Paul, in some instances, I would advise people back when I was a financial planner, pay the tax.
Because if those fees are high enough, I think using a low-cost investment that we can at least equal it.
And then the chance of us beating it over time is better because we're paying lower fees.
Well, then by all means, I'll pay the tax and I will make it up hopefully very quickly.
But I want to kind of do some math on where that crossover point would be.
You know what I mean?
He's going to take a hit today.
but how long would it take me to recoup that?
I don't know the answer to that.
But that's certainly Kevin the road I would go down if I'm looking at these fees.

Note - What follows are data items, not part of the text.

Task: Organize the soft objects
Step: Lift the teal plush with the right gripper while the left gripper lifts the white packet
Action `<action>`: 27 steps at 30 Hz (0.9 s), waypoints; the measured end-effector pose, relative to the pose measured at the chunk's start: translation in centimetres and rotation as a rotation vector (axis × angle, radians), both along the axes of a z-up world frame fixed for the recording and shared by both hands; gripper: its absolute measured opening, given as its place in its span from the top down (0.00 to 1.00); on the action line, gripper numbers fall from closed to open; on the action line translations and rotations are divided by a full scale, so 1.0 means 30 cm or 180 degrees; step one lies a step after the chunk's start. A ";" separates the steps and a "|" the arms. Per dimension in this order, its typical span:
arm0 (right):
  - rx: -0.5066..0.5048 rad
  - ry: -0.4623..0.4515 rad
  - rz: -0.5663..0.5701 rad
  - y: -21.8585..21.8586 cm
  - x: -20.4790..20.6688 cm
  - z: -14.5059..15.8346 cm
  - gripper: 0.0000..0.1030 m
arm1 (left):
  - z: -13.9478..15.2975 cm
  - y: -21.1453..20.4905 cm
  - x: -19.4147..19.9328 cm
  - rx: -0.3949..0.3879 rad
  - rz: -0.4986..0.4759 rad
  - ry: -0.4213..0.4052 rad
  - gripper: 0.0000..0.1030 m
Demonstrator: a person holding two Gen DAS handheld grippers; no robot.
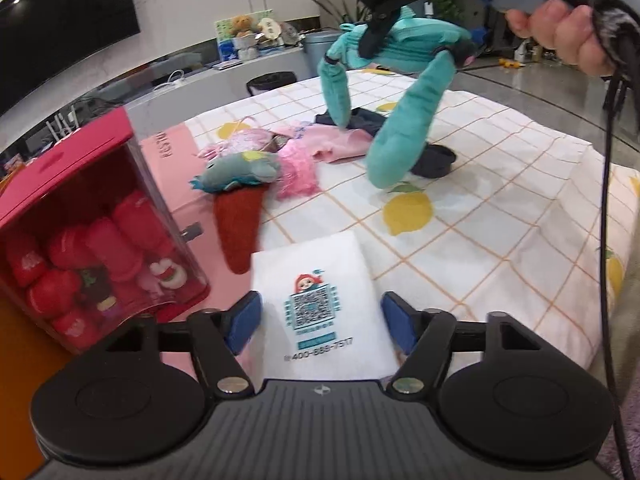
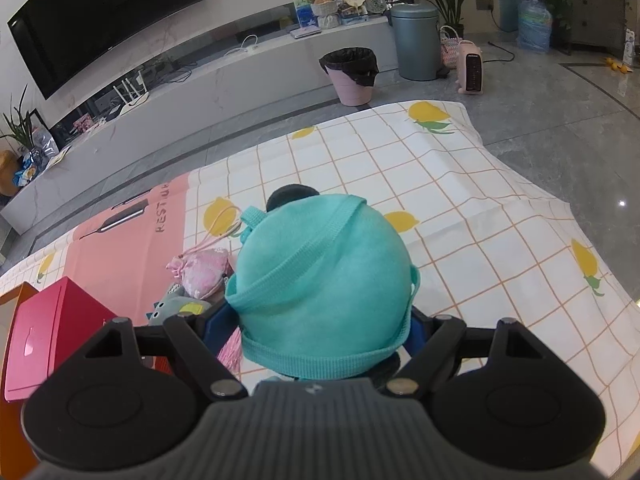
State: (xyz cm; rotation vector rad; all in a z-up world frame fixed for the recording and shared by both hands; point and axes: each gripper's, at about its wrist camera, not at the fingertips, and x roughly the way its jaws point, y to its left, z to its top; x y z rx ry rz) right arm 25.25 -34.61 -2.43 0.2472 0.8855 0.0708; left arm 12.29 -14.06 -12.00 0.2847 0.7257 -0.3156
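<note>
Over the lemon-print cloth (image 1: 500, 216): teal plush toy (image 2: 324, 288) held aloft by right gripper (image 2: 320, 332), left gripper (image 1: 318, 322) spread wide over a white packet (image 1: 320, 304).

Teal toy is soft, ribbed fabric with webbing straps, round-bodied, two long floppy limbs dangling toward the cloth; it is clamped between the blue pads of the right gripper, jaws wide around its bulk, gripper pitched down. The right gripper is gripped by a hand (image 1: 568, 16) at upper right in the left wrist view. Left jaws are fully apart, pads clear of the flat white packet lying between them on the cloth. Further off, well apart from both jaws: grey-blue plush (image 1: 240, 170) on a red felt cone (image 1: 238, 232), pink frilly pouch (image 2: 204, 270), pink cloth (image 1: 340, 146), dark fabric (image 1: 432, 156). Red clear-fronted box (image 1: 80, 240) holds rolled red items at left.
</note>
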 end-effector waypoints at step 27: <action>-0.0029 -0.0104 0.0231 0.043 -0.015 0.035 0.23 | 0.101 -0.013 -0.043 -0.0283 0.0080 -0.0230 0.30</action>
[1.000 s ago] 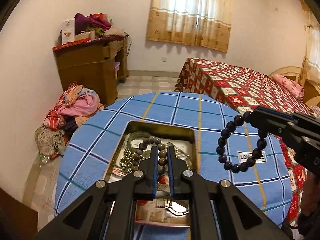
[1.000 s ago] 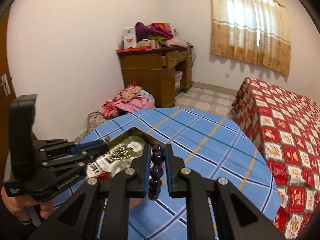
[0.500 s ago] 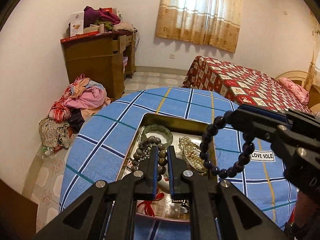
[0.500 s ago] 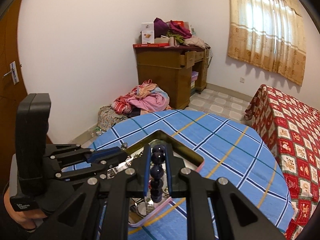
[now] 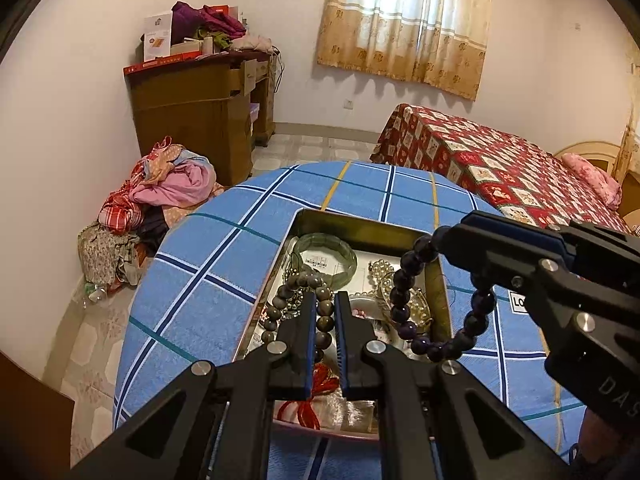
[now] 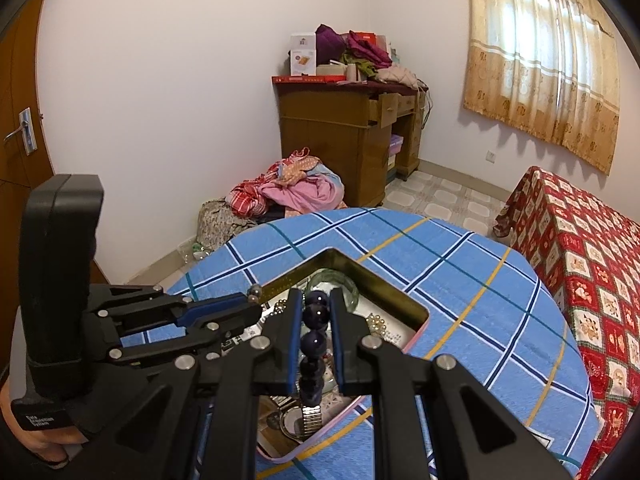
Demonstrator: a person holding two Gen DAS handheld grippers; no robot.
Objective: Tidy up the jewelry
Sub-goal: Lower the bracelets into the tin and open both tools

What I'm hearing, Joe, is that if he plans on spending the money in his lifetime,
then he should take the hit.
If he does not plan on spending the money in his lifetime, then leave it as is.
That's the basic advice.
But my gibberish there at the end was all around.
I want to know the size of the tax hit.
I want to know how long it would take me to make it up,
how long would it take my heirs to make it up.
It might make sense to break those rules.
But in a very general basis,
if I understand his tax situation the way that I think that I might,
and he might be doing some crazy stuff that he didn't tell us about,
but if it's very straightforward,
if his heirs are going to get a step up in basis,
then keeping it might be the better option.
If he's going to spend it during his lifetime, to your point,
than taking the hit and please spend the money is the better option.
The thing that struck me when I heard his question, he talked about how he and his spouse are ages 70 and 69, and they're both in very good health.
And what we know, broadly speaking, is that in retirement, they say your 60s are your go-go years, you're full of energy, you're full of vitality, you're young, your 70s are your slow-go years, your vivacious.
as you were in your 60s, but you still have a lot of energy.
And then your 80s are your no-go years,
where you're probably more apt to hunker down
and keep it mellow and not spend quite as much,
not go on as many adventures.
Now, of course, these are generalities,
and your mileage may vary.
But what struck me is that,
Kevin, you and your spouse are so young,
you have a level right now of,
of youth and energy that in the year 2034, when you're 79 and 80, you may not have this level of
enthusiasm at that time. So I would think carefully about how you want to spend the next decade.
The next decade provides opportunities that are unique at this.
era in your life. Can we address also, Paula, some of the jargon in Kevin's question? Besides,
we just went through DSTs, which sounds like some kind of a disease, but it turns out it's just
Delaware Statutory Trust, which depending on the fees could be a disease, but maybe different.
Ouch. Yeah, we have Irma, he mentioned, and knit. Net investment income tax.
So both of these taxes are taxes that are for high-income individuals.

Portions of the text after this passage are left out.